Many obliged entities in the financial sector will find that their current AML data management and processes are not sufficiently automated, are too fragmented or are only partially standardised. German institutions in particular have no experience with AML data point models and supervisory data point queries.

The key challenge is how to create a consistent, verifiable and supervisory-compliant database across all entities in the group. 

Where appropriate, existing data governance requirements for risk data aggregation and risk reporting, among other things, can be used as a basis in order to leverage synergies from existing implementations. This applies to requirements regarding data quality and availability, as well as the documentation and automation of data delivery channels.

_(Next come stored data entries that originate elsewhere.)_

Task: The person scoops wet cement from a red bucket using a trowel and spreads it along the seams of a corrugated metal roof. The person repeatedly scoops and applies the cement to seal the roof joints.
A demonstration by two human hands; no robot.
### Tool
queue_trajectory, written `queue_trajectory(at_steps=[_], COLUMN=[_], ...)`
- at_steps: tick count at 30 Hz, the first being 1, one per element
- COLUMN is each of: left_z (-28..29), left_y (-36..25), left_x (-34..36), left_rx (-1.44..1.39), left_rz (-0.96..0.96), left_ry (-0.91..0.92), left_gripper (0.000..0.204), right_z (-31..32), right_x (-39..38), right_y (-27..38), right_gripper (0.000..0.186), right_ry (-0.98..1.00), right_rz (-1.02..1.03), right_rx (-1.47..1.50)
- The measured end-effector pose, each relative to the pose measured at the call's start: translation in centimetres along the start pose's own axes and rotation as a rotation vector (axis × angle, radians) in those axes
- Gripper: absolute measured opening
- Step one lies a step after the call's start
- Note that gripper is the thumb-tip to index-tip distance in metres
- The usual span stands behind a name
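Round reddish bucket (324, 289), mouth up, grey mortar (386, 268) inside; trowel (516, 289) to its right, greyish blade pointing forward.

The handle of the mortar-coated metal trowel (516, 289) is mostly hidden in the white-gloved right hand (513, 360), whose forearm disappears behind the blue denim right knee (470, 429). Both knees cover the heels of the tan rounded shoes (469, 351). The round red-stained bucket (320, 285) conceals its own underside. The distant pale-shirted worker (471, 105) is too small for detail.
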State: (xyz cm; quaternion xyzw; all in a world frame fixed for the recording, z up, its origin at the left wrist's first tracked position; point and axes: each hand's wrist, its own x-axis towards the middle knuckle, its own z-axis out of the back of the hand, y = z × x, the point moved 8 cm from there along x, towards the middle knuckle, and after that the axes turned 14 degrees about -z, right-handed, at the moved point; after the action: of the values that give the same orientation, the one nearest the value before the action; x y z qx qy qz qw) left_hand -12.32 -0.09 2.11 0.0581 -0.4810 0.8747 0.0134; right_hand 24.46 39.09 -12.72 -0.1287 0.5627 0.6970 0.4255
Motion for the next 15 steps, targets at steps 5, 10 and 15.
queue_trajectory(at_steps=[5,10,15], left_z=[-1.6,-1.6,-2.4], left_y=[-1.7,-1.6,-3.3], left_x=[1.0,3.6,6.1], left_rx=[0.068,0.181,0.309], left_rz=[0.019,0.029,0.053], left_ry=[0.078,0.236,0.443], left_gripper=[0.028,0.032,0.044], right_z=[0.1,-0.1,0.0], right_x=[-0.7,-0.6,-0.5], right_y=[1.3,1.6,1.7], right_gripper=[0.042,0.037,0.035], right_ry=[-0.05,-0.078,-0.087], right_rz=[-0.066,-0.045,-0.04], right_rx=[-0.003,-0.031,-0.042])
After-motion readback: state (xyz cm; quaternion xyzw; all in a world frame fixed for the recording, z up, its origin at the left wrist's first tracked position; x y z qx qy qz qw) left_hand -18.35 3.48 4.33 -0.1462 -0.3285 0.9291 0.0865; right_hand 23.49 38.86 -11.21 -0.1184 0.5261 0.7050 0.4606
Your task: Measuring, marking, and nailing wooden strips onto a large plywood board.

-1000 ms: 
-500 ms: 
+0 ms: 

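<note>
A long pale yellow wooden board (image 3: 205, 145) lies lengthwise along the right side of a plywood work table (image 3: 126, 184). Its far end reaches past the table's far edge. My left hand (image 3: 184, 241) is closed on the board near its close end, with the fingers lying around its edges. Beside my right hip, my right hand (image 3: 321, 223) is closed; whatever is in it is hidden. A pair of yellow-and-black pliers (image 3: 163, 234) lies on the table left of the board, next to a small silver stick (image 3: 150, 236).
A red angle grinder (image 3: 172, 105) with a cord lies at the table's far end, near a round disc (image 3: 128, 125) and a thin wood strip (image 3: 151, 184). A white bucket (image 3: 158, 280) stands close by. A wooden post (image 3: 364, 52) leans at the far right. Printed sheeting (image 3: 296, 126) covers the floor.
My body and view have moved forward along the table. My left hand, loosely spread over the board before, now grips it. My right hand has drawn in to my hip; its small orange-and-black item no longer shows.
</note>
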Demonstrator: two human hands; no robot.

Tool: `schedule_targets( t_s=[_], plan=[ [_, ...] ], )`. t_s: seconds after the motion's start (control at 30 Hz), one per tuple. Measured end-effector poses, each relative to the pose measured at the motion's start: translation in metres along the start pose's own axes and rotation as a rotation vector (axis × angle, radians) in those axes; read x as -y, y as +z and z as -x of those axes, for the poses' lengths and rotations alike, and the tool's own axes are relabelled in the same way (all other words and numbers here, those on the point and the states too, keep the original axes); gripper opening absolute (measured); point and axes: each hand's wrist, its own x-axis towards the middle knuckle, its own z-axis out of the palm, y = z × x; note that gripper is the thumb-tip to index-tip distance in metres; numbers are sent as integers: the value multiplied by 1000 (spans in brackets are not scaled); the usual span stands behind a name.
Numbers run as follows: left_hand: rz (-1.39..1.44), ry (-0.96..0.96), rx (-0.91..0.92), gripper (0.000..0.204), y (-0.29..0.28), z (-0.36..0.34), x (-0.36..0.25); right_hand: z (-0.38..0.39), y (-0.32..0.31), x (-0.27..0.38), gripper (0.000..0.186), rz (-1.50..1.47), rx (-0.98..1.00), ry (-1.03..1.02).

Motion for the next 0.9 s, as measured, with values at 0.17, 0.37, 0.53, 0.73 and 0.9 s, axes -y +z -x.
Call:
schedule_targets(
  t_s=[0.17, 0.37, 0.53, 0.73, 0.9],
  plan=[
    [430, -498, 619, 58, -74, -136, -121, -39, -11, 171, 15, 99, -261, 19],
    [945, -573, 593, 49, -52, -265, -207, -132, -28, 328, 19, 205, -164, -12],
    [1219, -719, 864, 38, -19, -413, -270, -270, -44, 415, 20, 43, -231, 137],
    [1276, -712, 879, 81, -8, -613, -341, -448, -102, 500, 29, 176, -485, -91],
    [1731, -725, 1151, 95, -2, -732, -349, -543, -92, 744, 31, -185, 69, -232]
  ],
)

AMLA-compliant data management is a mammoth task: those subject to the regulations in the financial sector can expect to have to populate several hundred structured data fields on an ongoing basis. This requires simultaneous optimisation of several technical and data-related processes:

• Centralisation and harmonisation of data sources (KYC, transactions, sanctions lists)
• Structured data models in accordance with AMLA technical standards
• Interface architecture for automated data transfer
• Dashboards and reporting platforms for internal and external monitoring

The new European supervisory authority will professionalise anti-money laundering efforts – but it requires swift action from those subject to its regulations in the financial sector. For them, AMLA means greater transparency, greater control – and greater responsibility for data.

Those who take a structured approach and invest early on will not only ensure regulatory compliance, but also gain efficiency in a highly relevant risk area.